Equity Incentive Plan

First Amendment to 2007 Equity Incentive Plan of Endurance Specialty Holdings Ltd.

Exhibit 10.1
FIRST AMENDMENT TO
          WHEREAS, Endurance Specialty Holdings Ltd. (the “Company”) desires to amend the 2007 Equity Incentive Plan (as amended and in effect, the “Plan”) of the Company to fix at $70,000 the dollar value of equity incentives to be granted to non-employee directors of the Company each year following the Company’s Annual General Meeting (the “Plan Amendment”); and
          WHEREAS, on February 13, 2008, subject to shareholder approval, the Board of Directors of the Company approved the Plan Amendment.
          NOW THEREFORE, the Plan is hereby amended as follows:
1.   Section 7(a) of the Plan is hereby amended by deleting it in its entirety and substituting the following in lieu thereof:
 
    “Annual Grant.
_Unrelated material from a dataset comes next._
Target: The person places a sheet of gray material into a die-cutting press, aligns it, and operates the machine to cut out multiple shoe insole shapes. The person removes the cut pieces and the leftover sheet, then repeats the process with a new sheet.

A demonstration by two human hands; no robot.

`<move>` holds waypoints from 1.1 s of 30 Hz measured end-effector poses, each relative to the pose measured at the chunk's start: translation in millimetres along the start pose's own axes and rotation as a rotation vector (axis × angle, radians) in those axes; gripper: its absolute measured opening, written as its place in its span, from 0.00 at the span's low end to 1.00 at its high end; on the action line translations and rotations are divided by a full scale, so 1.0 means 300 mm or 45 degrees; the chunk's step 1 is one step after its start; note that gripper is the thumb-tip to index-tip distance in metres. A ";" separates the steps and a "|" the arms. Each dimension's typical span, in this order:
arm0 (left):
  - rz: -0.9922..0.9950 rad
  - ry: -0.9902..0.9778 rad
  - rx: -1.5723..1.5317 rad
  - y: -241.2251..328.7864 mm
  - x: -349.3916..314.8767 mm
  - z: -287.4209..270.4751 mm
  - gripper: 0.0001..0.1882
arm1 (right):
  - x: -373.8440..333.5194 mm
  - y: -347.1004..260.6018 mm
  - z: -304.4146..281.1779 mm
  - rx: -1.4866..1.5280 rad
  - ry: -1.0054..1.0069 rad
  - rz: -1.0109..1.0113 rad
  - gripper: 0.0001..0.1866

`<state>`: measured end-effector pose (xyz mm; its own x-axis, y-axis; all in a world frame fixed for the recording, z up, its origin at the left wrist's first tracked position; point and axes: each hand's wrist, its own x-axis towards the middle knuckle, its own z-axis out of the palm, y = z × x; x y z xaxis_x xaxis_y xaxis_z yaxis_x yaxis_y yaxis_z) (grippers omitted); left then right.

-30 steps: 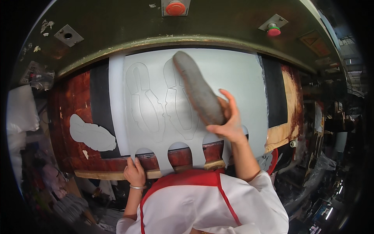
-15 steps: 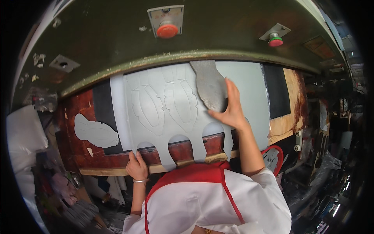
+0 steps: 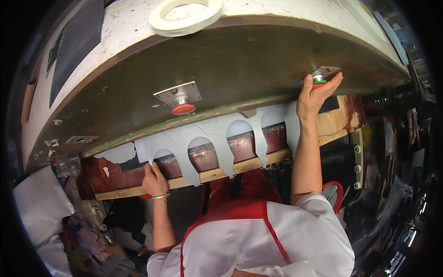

Each Director in office at the close of business on the date of the Annual General Meeting of shareholders of the Company shall be granted on such date either (i) an Option to purchase Ordinary Shares or (ii) Restricted Shares. The determination to grant Restricted Shares or Options shall be made at a meeting of the Committee prior to the Annual General Meeting of Shareholders each year. The number of Options granted shall be determined utilizing the Black-Scholes option pricing model, with an aggregate grant value of $70,000 on the date of grant, at a per Ordinary Share exercise price equal to the Fair Market Value of one Ordinary Share on such date, a perpetual dividend rate equal to the most recent quarterly dividend (discounted to present value utilizing the current risk free rate of return) and the average volatility of the Ordinary Shares on the Stock Exchange over the last 30 trading days. The per Ordinary Share exercise price of any Options granted shall be equal to the Fair Market Value of one Ordinary Share on the date of grant. The number of Restricted Shares granted shall be equal to $70,000 divided by the Fair Market Value of an Ordinary Share on the date of grant, rounded downward to the nearest whole number of Restricted Shares. The number of Options or Restricted Shares granted shall be subject to adjustment pursuant to the provisions of Section 16 hereof.”
 
2.   The Plan Amendment shall be effective upon approval of the shareholders of the Company at the 2008 Annual General Meeting. If the Plan Amendment is not so approved at such meeting, then the Plan Amendment shall be void ab initio.
 
3.   Except herein above provided, the Plan is hereby ratified, confirmed and approved in all respects.